Which lines come from the start of the records through the line that holds "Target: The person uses"? Write them out word for word.

==================================================

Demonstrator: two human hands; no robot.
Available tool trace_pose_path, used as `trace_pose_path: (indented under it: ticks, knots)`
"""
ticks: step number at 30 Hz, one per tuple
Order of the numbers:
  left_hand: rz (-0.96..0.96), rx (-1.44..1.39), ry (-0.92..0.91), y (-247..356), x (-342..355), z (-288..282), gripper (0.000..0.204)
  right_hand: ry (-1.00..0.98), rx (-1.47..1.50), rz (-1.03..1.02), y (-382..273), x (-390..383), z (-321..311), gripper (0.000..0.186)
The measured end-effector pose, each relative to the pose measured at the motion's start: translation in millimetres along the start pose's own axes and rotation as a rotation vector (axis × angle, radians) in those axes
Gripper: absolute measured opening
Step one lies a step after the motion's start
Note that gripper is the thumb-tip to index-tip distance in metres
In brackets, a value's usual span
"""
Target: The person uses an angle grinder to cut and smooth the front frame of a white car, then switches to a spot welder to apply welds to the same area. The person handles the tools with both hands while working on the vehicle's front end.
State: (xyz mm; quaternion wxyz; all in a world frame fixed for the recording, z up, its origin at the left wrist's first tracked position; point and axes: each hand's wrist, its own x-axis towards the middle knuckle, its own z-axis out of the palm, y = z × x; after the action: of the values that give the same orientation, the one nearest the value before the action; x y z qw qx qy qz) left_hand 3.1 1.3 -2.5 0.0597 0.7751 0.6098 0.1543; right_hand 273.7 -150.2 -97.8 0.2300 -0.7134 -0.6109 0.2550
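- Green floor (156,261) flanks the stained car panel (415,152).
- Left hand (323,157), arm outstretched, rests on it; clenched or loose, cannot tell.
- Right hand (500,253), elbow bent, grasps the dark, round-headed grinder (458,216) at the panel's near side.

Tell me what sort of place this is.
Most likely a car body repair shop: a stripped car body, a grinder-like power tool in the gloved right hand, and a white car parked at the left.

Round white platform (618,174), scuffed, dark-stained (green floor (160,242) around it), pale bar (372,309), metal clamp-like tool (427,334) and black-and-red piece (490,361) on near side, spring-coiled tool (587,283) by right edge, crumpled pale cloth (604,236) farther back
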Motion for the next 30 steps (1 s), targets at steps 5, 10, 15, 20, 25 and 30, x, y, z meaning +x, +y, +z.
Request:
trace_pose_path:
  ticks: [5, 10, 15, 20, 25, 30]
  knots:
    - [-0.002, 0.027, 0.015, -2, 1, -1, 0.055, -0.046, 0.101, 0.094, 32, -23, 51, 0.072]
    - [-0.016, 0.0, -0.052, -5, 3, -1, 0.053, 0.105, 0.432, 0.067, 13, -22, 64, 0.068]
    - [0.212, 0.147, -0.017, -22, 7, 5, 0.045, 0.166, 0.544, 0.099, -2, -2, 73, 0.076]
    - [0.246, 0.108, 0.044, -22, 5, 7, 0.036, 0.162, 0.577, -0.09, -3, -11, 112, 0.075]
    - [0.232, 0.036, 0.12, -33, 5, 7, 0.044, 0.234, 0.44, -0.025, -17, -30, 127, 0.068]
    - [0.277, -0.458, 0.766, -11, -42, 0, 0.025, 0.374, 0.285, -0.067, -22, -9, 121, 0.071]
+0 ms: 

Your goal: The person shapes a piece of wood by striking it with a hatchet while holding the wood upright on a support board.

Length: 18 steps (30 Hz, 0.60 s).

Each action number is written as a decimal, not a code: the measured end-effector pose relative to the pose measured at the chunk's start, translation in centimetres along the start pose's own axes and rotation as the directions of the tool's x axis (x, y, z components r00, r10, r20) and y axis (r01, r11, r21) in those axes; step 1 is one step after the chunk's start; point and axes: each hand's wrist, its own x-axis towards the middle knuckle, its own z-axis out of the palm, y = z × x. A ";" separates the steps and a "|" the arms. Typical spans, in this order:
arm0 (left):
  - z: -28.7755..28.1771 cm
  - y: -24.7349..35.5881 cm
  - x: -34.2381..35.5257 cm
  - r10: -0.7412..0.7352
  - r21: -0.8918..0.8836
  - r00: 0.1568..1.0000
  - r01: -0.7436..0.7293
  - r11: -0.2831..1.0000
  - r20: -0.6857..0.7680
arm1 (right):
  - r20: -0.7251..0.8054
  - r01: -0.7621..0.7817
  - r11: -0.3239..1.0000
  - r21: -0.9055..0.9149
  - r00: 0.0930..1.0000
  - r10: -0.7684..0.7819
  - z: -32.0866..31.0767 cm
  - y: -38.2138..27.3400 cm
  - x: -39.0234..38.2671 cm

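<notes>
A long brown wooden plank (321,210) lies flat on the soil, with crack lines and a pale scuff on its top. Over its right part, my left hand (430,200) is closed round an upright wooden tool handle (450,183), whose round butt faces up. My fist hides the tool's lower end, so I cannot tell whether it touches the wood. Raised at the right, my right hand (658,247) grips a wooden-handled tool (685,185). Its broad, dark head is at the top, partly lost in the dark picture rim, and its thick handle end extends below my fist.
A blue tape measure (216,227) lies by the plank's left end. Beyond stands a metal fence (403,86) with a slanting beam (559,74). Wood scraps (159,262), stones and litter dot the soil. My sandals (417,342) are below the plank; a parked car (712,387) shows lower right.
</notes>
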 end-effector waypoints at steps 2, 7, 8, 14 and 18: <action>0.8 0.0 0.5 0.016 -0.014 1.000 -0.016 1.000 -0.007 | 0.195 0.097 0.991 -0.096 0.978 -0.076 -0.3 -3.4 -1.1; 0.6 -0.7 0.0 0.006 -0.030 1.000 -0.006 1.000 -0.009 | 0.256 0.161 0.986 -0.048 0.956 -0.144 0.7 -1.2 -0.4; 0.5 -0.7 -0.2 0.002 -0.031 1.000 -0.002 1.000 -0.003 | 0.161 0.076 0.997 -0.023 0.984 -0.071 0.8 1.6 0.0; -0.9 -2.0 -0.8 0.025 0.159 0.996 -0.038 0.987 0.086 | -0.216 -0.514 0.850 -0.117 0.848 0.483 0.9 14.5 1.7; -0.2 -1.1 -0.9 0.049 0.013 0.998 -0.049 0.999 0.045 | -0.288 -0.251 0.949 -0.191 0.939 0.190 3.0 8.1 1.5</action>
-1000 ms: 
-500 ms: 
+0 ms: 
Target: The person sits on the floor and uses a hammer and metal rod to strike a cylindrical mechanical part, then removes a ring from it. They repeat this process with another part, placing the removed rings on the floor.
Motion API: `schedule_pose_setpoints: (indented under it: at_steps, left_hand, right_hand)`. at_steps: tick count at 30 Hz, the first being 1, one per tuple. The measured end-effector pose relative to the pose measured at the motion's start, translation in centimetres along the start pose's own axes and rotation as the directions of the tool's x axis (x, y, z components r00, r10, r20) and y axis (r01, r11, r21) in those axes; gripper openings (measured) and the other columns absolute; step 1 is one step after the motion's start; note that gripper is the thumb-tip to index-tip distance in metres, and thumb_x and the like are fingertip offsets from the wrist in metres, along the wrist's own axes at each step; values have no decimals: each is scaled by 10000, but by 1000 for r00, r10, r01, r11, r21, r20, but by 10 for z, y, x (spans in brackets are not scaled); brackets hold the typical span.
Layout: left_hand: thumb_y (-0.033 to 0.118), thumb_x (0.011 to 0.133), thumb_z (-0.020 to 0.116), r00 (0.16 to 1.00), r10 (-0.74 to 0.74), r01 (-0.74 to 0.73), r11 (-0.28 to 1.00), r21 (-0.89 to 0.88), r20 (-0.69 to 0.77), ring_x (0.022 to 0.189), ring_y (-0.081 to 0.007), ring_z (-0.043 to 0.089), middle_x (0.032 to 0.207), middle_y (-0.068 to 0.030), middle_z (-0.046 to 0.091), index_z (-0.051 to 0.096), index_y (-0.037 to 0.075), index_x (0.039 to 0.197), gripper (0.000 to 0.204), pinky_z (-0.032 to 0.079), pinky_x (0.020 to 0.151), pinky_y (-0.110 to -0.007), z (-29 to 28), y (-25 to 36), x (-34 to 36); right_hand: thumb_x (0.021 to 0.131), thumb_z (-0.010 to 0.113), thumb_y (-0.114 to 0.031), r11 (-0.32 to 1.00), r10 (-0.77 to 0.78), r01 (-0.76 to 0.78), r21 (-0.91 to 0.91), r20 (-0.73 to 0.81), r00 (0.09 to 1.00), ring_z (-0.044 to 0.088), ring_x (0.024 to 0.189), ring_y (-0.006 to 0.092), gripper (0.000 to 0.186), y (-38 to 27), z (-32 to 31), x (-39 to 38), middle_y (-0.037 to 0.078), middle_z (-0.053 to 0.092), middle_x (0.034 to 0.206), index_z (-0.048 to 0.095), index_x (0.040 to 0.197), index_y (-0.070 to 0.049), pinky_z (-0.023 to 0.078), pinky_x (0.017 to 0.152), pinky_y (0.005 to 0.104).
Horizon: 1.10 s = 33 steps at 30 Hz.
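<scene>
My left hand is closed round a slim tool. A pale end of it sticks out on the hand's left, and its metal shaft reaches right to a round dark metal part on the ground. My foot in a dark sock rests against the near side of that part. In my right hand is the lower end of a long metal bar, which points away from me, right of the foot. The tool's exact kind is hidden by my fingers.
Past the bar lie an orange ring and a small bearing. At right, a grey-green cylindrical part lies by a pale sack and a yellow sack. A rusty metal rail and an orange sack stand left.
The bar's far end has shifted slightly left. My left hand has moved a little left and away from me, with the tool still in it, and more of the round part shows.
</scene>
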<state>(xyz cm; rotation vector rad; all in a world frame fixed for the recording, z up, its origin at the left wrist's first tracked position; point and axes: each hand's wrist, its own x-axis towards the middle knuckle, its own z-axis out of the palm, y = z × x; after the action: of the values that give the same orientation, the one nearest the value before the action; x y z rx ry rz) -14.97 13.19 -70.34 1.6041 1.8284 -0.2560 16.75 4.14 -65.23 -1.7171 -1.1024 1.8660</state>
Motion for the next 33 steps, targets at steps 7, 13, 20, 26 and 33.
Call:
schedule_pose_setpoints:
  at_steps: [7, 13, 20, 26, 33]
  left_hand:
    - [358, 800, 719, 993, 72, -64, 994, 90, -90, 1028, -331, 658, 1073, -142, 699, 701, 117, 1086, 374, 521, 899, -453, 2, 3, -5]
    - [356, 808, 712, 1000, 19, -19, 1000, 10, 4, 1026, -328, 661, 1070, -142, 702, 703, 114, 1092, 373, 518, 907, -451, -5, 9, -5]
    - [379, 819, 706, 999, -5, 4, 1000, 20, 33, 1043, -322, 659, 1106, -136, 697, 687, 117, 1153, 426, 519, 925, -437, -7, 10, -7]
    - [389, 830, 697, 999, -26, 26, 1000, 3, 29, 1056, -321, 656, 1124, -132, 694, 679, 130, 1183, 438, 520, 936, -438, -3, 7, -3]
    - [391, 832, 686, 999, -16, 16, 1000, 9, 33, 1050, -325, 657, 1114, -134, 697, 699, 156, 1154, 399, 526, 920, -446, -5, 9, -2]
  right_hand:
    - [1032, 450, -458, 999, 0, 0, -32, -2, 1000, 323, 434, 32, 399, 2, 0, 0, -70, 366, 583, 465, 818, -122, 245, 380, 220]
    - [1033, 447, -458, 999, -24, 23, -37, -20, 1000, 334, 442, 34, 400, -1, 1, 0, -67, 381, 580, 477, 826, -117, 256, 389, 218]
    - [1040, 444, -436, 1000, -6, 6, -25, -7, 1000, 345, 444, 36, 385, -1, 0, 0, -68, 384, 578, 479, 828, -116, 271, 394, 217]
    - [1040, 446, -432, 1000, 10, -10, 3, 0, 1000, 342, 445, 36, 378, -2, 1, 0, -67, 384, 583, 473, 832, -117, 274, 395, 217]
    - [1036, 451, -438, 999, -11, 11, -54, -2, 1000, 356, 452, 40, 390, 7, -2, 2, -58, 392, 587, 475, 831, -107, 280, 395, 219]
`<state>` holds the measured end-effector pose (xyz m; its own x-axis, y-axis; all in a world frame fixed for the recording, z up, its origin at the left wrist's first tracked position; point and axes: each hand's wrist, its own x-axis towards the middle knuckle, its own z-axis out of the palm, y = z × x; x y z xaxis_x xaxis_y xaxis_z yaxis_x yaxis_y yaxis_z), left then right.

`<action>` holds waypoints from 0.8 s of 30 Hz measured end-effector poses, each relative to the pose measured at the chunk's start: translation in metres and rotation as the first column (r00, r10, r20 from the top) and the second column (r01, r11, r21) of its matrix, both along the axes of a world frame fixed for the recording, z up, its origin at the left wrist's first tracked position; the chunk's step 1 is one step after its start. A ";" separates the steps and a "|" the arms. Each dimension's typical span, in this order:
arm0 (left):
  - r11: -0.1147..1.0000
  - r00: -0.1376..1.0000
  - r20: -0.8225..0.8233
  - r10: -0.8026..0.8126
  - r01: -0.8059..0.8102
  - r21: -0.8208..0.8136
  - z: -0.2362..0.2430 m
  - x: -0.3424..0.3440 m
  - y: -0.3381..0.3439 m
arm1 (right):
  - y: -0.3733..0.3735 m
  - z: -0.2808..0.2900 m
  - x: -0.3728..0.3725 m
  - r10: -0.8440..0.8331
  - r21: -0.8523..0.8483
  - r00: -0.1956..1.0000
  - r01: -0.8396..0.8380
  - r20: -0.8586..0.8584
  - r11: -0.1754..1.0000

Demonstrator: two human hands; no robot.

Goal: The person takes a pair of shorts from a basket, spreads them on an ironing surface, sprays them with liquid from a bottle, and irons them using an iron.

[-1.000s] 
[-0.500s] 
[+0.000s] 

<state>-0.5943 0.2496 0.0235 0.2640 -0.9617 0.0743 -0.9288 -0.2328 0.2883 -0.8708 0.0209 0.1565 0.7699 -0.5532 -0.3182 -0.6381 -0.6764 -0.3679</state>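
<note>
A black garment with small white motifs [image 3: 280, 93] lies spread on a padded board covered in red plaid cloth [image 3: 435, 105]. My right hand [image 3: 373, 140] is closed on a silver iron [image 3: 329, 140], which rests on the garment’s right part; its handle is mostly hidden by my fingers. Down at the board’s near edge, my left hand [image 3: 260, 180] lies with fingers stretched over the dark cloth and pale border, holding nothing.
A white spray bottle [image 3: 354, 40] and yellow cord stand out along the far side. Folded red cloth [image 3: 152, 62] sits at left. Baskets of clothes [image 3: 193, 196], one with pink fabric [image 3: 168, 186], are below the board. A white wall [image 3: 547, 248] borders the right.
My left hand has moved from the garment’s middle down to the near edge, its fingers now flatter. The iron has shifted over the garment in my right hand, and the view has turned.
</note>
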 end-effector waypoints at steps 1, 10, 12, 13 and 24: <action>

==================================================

The answer -
Demonstrator: two human hands; no robot.
Available tool trace_pose_path, used as `trace_pose_path: (indented under it: ticks, knots)`
"""
ticks: step number at 30 Hz, one per tuple
Order of the numbers:
  left_hand: rz (-0.96..0.96), rx (-1.44..1.39), ry (-0.92..0.91), y (-247..356), x (-342..355), z (-288..282), gripper (0.000..0.204)
  right_hand: ry (-1.00..0.98), rx (-1.47..1.50), rz (-1.03..1.02), y (-382..273), x (-390..383), z (-321..311), gripper (0.000..0.186)
The measured end-effector pose, each relative to the pose measured at the motion's start: translation in millimetres along the start pose's own axes and rotation as a rotation vector (axis × angle, radians) in those axes
Gripper: absolute measured opening
Step one lies a step after the motion's start
Note that gripper is the thumb-tip to index-tip distance in metres
In brackets, a value's usual span
"""
Target: The person uses an angle grinder to cut and smooth the front frame of a white car, then switches to a spot welder to apply welds to the same area. The person handles the tools with both hands while working on the vehicle's front end.

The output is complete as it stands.